* **REQUIRED WORK**: An exact, complete copy of the data is all that is needed.
———
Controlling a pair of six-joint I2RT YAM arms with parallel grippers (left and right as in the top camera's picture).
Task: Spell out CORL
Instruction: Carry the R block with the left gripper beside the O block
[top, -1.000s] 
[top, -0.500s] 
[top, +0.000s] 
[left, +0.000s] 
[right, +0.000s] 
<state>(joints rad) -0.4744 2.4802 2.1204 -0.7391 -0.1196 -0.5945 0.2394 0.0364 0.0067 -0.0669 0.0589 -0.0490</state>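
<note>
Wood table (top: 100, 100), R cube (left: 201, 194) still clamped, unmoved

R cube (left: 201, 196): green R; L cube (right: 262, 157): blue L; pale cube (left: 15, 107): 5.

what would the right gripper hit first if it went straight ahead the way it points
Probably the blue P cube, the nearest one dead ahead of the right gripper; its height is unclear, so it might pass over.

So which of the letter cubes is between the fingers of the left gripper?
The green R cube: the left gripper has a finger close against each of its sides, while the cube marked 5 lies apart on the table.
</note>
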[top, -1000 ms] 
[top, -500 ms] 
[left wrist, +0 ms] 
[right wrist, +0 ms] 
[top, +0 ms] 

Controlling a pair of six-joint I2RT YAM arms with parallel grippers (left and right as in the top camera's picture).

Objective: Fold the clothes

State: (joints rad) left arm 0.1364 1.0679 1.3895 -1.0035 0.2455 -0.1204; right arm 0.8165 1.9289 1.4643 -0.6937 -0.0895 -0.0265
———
* **WORKED SOLUTION**:
Controlling a pair of six-joint I2RT YAM arms with parallel grippers (left and right as in the top camera's picture).
Task: Spell out CORL
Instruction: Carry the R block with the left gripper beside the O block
[top, -1.000s] 
[top, -0.500s] 
[top, +0.000s] 
[left, +0.000s] 
[right, +0.000s] 
<state>(joints rad) -0.4744 2.4802 2.1204 -0.7391 -0.1196 -0.5945 0.2394 0.0364 0.0067 -0.0669 0.0589 -0.0490</state>
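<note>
Wood table (top: 100, 100), R cube (left: 201, 194) still clamped, unmoved

R cube (left: 201, 196): green R; L cube (right: 262, 157): blue L; pale cube (left: 15, 107): 5.

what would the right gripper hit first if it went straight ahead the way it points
Probably the blue P cube, the nearest one dead ahead of the right gripper; its height is unclear, so it might pass over.

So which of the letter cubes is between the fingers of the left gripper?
The green R cube: the left gripper has a finger close against each of its sides, while the cube marked 5 lies apart on the table.
</note>
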[top, -1000 ms] 
[top, -500 ms] 
[left wrist, +0 ms] 
[right wrist, +0 ms] 
[top, +0 ms] 

Controlling a pair of six-joint I2RT YAM arms with parallel grippers (left and right as in the top camera's picture).

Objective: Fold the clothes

State: (joints rad) left arm 0.1364 1.0679 1.3895 -1.0035 0.2455 -0.1204; right arm 0.8165 1.9289 1.4643 -0.6937 -0.0895 -0.0265

No further output is expected here.